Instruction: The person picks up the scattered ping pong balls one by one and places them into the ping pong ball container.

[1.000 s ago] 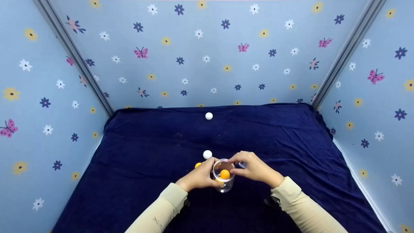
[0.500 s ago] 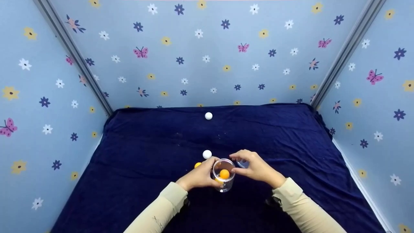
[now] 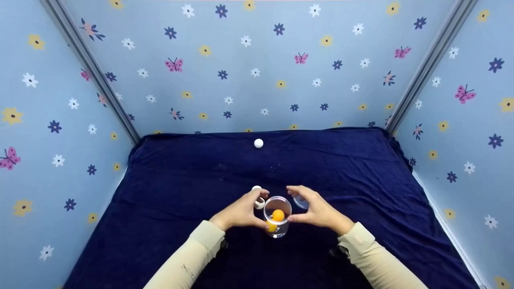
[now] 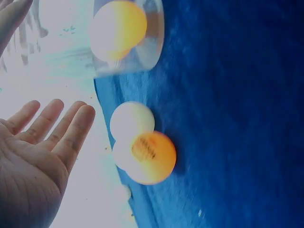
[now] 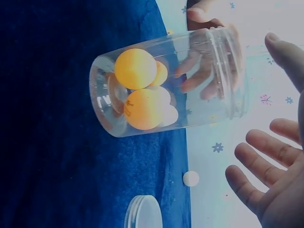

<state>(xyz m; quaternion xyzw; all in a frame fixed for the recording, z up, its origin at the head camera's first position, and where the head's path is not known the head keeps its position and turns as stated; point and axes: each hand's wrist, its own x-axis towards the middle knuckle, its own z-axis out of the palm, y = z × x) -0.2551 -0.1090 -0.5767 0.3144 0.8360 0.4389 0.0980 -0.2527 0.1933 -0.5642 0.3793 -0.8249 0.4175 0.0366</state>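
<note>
A clear screw-top jar (image 3: 280,233) stands uncapped on the dark blue cloth, with orange table tennis balls (image 5: 135,69) in its lower part. My left hand (image 3: 237,210) is at its left, fingers spread and away from the wall in the left wrist view. At the right, my right hand (image 3: 321,208) is spread with its thumb close to the rim; its fingers hold nothing in the right wrist view. Beside the jar lie two white balls (image 4: 132,118) and an orange ball (image 4: 159,161); my left hand hides the orange one in the head view.
The jar's clear lid (image 5: 148,212) lies on the cloth, partly behind my right hand in the head view. Farther back is another white ball (image 3: 258,143). Flower-patterned walls (image 3: 241,88) enclose the blue cloth (image 3: 180,172) at the back and sides.
My left hand has let go of the jar and moved slightly left, its fingers spreading. My right hand has drawn back a little from the rim, its fingers opening. The jar stays in place.
</note>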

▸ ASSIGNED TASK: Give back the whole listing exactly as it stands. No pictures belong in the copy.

▸ YOUR SOLUTION:
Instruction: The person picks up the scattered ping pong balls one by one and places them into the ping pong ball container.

[1.000 s ago] 
[0.500 s ago] 
[now] 
[now] 
[now] 

<state>(xyz m; quaternion xyzw; all in a frame fixed for the recording, z up, its origin at the head camera's first position, and where the head's path is not known the head keeps its position and turns as stated; point and axes: each hand's wrist, its own x-axis towards the middle knuckle, its own z-axis out of the palm, y = z × x) -0.2551 -0.1090 -0.5767 0.3144 0.8360 0.4389 0.0980 -0.2527 0.1933 -0.5642 0.3793 -0.8249 0.4175 0.0366</state>
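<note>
A clear screw-top jar (image 3: 280,233) stands uncapped on the dark blue cloth, with orange table tennis balls (image 5: 135,69) in its lower part. My left hand (image 3: 237,210) is at its left, fingers spread and away from the wall in the left wrist view. At the right, my right hand (image 3: 321,208) is spread with its thumb close to the rim; its fingers hold nothing in the right wrist view. Beside the jar lie two white balls (image 4: 132,118) and an orange ball (image 4: 159,161); my left hand hides the orange one in the head view.
The jar's clear lid (image 5: 148,212) lies on the cloth, partly behind my right hand in the head view. Farther back is another white ball (image 3: 258,143). Flower-patterned walls (image 3: 241,88) enclose the blue cloth (image 3: 180,172) at the back and sides.
My left hand has let go of the jar and moved slightly left, its fingers spreading. My right hand has drawn back a little from the rim, its fingers opening. The jar stays in place.
</note>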

No more work is required for the exercise.